§ **Action item**: Count up the lines in the listing below that hold "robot", and answer with the total alone.

====

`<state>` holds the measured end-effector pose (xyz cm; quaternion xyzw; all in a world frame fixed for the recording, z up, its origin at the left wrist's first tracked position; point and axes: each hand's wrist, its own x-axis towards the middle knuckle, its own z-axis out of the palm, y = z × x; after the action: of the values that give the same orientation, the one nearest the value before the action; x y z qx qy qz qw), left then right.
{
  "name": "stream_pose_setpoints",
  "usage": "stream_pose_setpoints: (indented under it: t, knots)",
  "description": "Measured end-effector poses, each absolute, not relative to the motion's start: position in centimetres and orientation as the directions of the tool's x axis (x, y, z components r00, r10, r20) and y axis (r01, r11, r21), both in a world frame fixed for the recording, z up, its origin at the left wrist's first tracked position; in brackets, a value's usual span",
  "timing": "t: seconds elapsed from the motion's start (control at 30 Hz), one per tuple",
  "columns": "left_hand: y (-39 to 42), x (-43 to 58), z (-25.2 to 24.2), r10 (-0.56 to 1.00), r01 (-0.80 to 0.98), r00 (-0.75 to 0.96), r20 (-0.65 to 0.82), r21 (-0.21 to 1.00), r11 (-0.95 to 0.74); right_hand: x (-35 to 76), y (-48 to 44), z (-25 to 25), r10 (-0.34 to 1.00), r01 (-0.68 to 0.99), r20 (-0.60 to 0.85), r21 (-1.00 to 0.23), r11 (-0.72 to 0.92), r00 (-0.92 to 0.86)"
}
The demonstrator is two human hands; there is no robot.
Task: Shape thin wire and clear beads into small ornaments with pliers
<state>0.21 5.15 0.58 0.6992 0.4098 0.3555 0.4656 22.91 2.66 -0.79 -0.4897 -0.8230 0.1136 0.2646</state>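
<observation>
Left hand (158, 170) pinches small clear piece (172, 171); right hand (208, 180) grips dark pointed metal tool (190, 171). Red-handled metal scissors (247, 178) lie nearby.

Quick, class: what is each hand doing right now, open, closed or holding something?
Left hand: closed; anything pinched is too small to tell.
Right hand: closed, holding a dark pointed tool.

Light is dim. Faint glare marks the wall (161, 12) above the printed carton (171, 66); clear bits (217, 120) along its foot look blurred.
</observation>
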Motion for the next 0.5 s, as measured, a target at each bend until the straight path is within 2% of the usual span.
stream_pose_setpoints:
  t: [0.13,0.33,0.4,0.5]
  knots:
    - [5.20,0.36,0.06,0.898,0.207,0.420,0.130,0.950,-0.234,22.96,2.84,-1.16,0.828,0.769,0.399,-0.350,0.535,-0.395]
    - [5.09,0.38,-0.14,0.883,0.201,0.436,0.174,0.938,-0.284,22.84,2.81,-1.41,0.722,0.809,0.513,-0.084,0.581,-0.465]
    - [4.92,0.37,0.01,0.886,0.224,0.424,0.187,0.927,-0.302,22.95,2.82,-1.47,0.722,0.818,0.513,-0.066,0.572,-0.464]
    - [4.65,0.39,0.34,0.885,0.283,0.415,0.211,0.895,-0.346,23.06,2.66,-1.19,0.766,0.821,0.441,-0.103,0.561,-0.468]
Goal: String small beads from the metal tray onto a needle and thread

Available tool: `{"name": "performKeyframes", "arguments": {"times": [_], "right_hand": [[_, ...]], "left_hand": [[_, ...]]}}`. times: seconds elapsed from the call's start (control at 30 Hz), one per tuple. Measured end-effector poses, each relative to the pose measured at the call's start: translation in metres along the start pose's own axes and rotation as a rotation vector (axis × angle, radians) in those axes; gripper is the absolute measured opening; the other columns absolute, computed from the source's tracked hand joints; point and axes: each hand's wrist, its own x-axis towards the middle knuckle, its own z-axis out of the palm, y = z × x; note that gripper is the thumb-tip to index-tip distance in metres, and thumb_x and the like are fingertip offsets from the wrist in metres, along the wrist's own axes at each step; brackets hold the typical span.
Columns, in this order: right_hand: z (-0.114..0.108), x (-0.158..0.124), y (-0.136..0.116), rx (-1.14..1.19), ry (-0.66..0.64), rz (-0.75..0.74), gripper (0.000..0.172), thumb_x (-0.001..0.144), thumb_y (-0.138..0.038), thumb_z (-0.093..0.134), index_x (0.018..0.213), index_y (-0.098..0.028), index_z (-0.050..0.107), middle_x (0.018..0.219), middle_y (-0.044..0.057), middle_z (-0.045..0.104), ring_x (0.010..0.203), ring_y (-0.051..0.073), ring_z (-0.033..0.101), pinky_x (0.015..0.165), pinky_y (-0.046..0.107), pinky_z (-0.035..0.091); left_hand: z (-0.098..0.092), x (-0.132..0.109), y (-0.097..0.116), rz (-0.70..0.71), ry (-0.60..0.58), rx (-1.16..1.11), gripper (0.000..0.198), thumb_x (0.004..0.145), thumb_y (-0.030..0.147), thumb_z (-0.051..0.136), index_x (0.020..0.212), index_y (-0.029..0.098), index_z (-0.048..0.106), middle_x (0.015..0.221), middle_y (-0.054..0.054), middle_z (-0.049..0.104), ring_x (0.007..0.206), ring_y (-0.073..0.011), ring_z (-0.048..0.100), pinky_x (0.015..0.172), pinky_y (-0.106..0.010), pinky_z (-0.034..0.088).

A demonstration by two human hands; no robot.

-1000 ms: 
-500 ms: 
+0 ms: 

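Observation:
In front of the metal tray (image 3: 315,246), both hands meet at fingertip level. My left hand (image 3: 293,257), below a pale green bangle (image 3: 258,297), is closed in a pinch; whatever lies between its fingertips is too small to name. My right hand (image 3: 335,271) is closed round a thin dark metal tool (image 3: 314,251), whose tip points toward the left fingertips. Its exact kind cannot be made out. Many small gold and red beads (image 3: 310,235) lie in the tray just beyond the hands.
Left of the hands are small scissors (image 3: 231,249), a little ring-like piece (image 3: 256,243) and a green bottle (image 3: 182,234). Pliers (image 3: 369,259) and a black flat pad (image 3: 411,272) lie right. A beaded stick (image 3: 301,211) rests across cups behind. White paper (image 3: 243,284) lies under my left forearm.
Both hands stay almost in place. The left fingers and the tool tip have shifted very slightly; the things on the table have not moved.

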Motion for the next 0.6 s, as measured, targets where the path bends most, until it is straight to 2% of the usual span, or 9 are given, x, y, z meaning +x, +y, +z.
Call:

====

§ **Answer box**: 2